Parlant samedi lors d'une célébration religieuse clé, le leader suprême de l'Iran, Ali Khamenei, a déclaré que Téhéran avait une fois de plus vaincu la 'sédition soutenue par les États-Unis' qui menaçait de déstabiliser le pays.
Le moment était intense, presque comme un but de dernière minute dans un match de football houleux, alors que la direction de Téhéran rassemblait ses partisans et ripostait aux critiques à l'étranger.
Khamenei a accusé les États-Unis de comploter des troubles pour 'engloutir l'Iran' et a qualifié le président Donald Trump de 'criminel' qui a alimenté le chaos en encourageant publiquement les émeutiers et en promettant un soutien militaire.
Il a souligné que bien que l'Iran ne cherche pas la guerre, il 'ne s'abstiendrait pas de punir' ceux qui sont responsables des troubles, que ce soit à l'intérieur ou à l'étranger.

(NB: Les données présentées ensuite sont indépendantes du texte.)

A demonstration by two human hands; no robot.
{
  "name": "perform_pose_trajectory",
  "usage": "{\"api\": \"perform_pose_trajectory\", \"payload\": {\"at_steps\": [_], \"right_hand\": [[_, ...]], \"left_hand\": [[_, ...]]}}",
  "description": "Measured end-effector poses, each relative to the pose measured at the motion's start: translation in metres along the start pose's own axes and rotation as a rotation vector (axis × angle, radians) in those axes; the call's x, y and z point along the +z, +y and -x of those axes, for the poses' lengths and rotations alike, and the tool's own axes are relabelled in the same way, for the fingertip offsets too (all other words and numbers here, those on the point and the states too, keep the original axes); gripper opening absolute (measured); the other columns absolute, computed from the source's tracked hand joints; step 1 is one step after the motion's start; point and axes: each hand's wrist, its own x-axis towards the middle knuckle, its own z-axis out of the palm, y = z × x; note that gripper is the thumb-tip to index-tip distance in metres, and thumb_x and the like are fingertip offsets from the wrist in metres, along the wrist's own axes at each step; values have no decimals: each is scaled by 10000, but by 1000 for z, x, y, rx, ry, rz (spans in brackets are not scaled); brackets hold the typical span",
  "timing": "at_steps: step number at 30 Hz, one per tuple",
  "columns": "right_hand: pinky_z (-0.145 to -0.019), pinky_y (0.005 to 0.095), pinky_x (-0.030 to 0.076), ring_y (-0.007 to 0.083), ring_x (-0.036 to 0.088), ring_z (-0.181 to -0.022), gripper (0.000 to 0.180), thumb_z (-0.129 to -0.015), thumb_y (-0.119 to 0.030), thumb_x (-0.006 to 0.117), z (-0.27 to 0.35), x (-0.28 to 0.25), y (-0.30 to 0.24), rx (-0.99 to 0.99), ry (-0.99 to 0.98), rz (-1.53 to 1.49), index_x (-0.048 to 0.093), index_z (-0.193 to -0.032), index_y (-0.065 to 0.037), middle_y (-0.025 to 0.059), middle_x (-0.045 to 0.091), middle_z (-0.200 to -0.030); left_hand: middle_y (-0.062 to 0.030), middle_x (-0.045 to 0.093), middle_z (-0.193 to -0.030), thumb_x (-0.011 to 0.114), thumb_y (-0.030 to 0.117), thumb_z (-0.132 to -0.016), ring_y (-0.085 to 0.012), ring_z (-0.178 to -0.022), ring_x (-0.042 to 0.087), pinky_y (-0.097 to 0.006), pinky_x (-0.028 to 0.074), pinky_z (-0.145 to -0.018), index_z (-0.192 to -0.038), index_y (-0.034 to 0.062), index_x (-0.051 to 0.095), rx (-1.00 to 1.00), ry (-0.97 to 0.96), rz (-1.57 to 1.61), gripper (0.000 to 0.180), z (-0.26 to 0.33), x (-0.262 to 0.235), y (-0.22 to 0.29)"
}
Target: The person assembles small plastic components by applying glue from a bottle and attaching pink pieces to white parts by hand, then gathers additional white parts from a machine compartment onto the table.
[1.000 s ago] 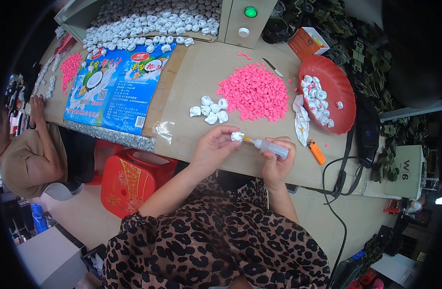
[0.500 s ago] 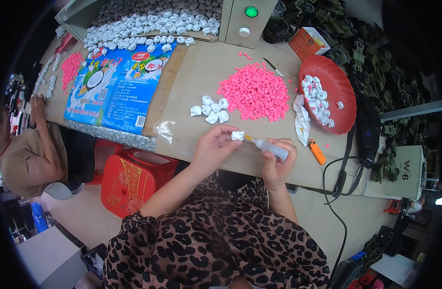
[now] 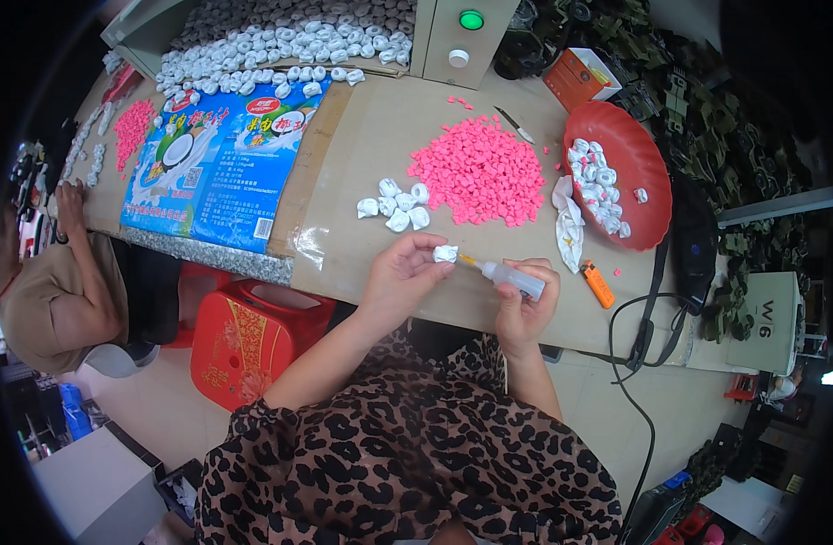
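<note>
Between the thumb and fingers of my left hand (image 3: 403, 277) is a small white moulded piece (image 3: 446, 253), held over the table's near edge. My right hand (image 3: 528, 298) is wrapped round a translucent squeeze bottle (image 3: 514, 279) with a thin yellow tip. That tip points left at the white piece, a small gap from it. Beyond my hands lies a heap of small pink pieces (image 3: 478, 173). Several similar white pieces (image 3: 398, 205) sit in a cluster at the heap's left.
At the right stand a red scalloped bowl (image 3: 648, 182) of white pieces, a crumpled white cloth (image 3: 568, 222) and an orange lighter (image 3: 598, 285). A small blade (image 3: 515, 125) lies behind the heap. A black cable (image 3: 636, 400) hangs off the edge. Another person (image 3: 67, 291) sits at left beyond a red stool (image 3: 244, 341).
The bottle's tip has drawn slightly away from the white piece, and a small gap shows between them. Both hands keep their grips in nearly the same place.
</note>
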Motion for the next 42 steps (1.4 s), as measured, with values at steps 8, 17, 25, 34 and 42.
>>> {"api": "perform_pose_trajectory", "payload": {"at_steps": [8, 17, 25, 34, 42], "right_hand": [[-638, 231, 401, 148, 471, -735, 312, -777, -204, 580, 2, 0, -2, 32, 13, -41, 390, -925, -7, 121, 472, -859], [-575, 199, 397, 108, 471, -647, 336, -772, -248, 585, 3, 3, -1, 39, 29, -56, 381, -931, -33, 100, 464, -856], [-656, 232, 398, 150, 480, -750, 317, -770, -183, 589, 3, 0, -1, 75, 6, -95, 383, -942, -13, 123, 470, -872], [-652, 235, 402, 149, 477, -738, 312, -773, -195, 585, 3, 2, -2, 51, 49, -111, 386, -929, -11, 121, 470, -871], [-647, 241, 407, 166, 478, -744, 335, -760, -199, 601, 5, 3, 2, -14, 38, -31, 381, -929, -12, 127, 473, -862]], "left_hand": [[-61, 523, -921, 514, -60, -766, -104, -870, 516, -212, 427, -758, -986, -10, 454, 8, -10, 29, 233, 0, 1, -1], [-56, 519, -919, 509, -70, -765, -103, -871, 513, -213, 428, -765, -983, -12, 457, 1, 3, -16, 232, 0, 1, -1], [-55, 520, -916, 510, -70, -764, -105, -866, 516, -217, 430, -768, -975, -14, 459, 12, -2, -9, 225, 0, 0, 0], [-64, 541, -893, 531, -29, -769, -113, -812, 536, -225, 449, -716, -987, -13, 461, -21, 10, 17, 229, 0, 0, 0], [-76, 558, -860, 539, -22, -766, -117, -768, 550, -225, 455, -682, -990, -14, 463, -38, 9, -13, 237, 2, 2, 2]]}}
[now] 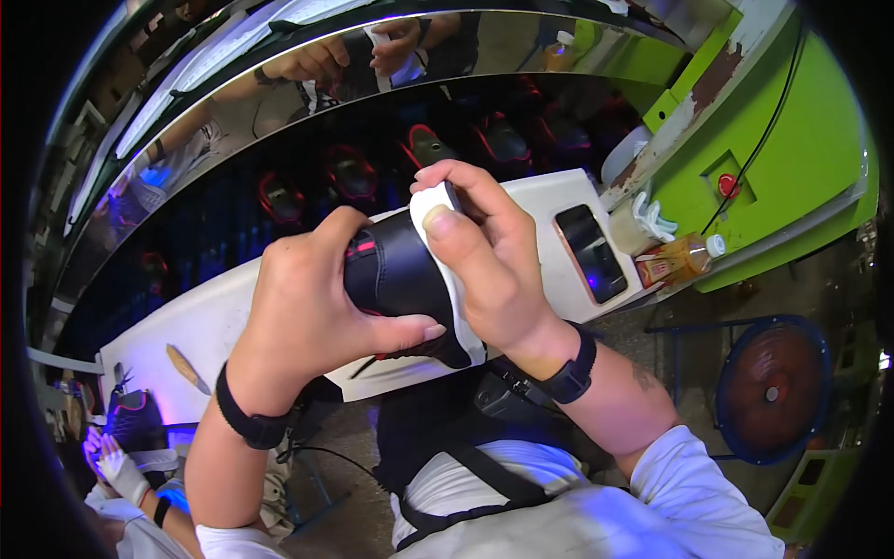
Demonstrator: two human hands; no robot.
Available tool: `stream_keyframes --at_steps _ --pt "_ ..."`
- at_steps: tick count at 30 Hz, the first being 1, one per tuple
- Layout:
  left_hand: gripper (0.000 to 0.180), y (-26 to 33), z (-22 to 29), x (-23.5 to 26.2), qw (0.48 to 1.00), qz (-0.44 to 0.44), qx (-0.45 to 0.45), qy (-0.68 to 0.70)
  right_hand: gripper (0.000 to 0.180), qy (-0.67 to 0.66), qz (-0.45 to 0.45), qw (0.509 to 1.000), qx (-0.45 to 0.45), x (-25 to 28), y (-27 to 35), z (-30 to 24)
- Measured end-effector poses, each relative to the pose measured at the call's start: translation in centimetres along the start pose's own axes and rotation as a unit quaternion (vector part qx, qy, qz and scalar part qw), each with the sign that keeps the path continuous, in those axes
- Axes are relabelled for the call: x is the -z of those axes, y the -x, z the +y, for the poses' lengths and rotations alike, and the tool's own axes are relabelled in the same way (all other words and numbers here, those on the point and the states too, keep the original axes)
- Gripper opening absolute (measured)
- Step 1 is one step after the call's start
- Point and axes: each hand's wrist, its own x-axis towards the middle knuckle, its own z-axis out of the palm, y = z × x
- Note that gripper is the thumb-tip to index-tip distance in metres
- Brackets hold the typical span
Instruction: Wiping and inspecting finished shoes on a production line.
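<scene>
In front of me, above a white worktop, I hold a black shoe [396, 265] with red trim, tilted on its side. My left hand [303, 303] is closed round the dark upper, its thumb lying along the side near the laces. A white sole [430, 202] runs along the shoe's right side. My right hand [503, 256] is closed on that sole, thumb pressing near the far end and fingers wrapped behind it. Part of the sole is hidden by my right hand, so I cannot tell whether it is fully joined to the upper.
Beyond the worktop [223, 317], several dark shoes [352, 174] stand in a dark recess of a machine. A phone [590, 252], a container with white cloth [638, 224] and a bottle [691, 259] are right. A wooden-handled tool [187, 369] lies left, near a co-worker's gloved hand [123, 473].
</scene>
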Motion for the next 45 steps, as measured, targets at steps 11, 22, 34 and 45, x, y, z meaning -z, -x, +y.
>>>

Après des semaines de manifestations nationales qui ont commencé fin décembre en raison de la hausse du coût de la vie et ont ensuite tourné à la violence, les manifestations se sont calmées. Les autorités déclarent que les marches pacifiques ont été détournées par des 'vandales', et environ 3 000 personnes ont été arrêtées, selon l'agence de presse semi-officielle Tasnim.
Des signes de calme émergent : les services SMS ont été rétablis samedi, et les écoles doivent rouvrir dimanche après une fermeture d'une semaine.
Pendant ce temps, le Hezbollah du Liban a exprimé son soutien à l'Iran. Dans un message télévisé, le leader du Hezbollah Naim Qassem a qualifié l'Iran de 'bastion de résistance' et a accusé les États-Unis de chercher la domination mondiale.
Enfin, le ministère des affaires étrangères de l'Iran a condamné ce qu'il a appelé des remarques 'ingérentes' du Groupe des Sept, exhortant ses membres à cesser d'interférer dans les affaires internes de l'Iran.